> _Task description_: When you reach the line containing "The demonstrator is", stop after it; until then, copy each line of the listing exactly, starting with the first.
Supplied information Start Marker
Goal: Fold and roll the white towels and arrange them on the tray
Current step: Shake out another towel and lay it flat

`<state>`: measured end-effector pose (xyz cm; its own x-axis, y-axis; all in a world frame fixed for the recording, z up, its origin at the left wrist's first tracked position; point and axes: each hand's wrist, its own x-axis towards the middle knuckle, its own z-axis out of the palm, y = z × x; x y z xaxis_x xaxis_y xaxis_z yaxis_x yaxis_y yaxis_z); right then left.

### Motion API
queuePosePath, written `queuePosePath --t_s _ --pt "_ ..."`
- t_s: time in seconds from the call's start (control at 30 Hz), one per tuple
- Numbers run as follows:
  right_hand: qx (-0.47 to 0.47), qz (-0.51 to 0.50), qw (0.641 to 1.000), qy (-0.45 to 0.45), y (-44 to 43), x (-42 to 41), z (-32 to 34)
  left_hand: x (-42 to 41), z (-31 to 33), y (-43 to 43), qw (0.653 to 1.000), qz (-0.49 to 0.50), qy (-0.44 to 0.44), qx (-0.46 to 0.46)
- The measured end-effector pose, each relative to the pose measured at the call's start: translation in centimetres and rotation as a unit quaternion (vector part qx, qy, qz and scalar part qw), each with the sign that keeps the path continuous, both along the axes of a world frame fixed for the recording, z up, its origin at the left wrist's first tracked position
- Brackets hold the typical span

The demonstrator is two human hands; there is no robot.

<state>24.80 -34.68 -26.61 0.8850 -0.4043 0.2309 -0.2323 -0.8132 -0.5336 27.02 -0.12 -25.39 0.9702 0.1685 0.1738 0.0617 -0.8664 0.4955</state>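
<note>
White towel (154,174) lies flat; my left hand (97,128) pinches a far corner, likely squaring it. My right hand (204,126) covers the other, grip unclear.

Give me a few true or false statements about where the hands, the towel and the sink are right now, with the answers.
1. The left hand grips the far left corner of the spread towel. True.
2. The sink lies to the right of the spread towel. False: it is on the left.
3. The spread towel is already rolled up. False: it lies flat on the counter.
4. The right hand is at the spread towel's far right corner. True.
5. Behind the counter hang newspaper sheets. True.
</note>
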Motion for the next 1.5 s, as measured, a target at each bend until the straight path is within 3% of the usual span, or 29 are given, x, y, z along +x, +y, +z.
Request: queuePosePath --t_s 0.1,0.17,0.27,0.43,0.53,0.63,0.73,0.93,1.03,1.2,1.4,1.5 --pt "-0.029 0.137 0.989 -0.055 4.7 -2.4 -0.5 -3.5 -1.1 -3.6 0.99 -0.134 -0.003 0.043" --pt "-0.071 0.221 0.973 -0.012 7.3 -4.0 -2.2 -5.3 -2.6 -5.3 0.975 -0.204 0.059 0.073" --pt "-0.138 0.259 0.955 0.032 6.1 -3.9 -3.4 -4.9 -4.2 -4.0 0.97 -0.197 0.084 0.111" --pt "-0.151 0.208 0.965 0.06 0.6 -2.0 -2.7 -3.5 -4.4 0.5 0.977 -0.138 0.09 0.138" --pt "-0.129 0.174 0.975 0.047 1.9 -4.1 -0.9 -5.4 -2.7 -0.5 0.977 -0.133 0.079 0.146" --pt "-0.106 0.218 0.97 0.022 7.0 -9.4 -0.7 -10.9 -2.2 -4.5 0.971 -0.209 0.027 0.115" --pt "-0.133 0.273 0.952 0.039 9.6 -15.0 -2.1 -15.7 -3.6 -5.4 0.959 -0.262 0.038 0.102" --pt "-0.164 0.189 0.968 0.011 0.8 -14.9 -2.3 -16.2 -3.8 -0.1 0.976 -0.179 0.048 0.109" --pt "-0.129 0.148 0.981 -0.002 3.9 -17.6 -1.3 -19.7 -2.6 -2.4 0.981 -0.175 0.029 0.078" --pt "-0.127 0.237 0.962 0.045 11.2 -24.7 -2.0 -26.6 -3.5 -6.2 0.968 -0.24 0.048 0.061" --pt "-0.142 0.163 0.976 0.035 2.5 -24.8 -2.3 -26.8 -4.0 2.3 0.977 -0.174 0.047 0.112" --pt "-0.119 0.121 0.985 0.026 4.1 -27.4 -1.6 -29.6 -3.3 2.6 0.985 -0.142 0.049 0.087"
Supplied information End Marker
> _Reply_:
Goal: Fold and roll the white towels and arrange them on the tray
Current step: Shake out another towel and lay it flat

`<state>`: measured end-effector pose (xyz cm; its own x-axis, y-axis; all in a world frame fixed for the recording, z up, its origin at the left wrist's first tracked position; point and axes: each hand's wrist, its own x-axis towards the middle knuckle, its own z-axis out of the palm, y = z × x; x y z xaxis_x xaxis_y xaxis_z yaxis_x yaxis_y yaxis_z); right then left.

### Motion API
queuePosePath, written `queuePosePath --t_s _ --pt "_ ..."`
- t_s: time in seconds from the call's start (control at 30 Hz), one per tuple
- Numbers run as follows:
  right_hand: qx (-0.47 to 0.47), qz (-0.51 to 0.50), qw (0.641 to 1.000), qy (-0.45 to 0.45), y (-44 to 43), x (-42 to 41), z (-32 to 34)
  left_hand: x (-42 to 41), z (-31 to 33), y (-43 to 43), qw (0.653 to 1.000), qz (-0.49 to 0.50), qy (-0.44 to 0.44), qx (-0.46 to 0.46)
- The measured end-effector pose, each relative to the pose measured at the call's start: translation in centimetres and rotation as a unit quaternion (vector part qx, qy, qz and scalar part qw), each with the sign that keeps the path continuous, both along the axes of a world frame fixed for the recording, z up, its origin at the left wrist's first tracked position
- Brackets hold the typical span

The demonstrator is two human hands; there is no robot.

That is the entire output.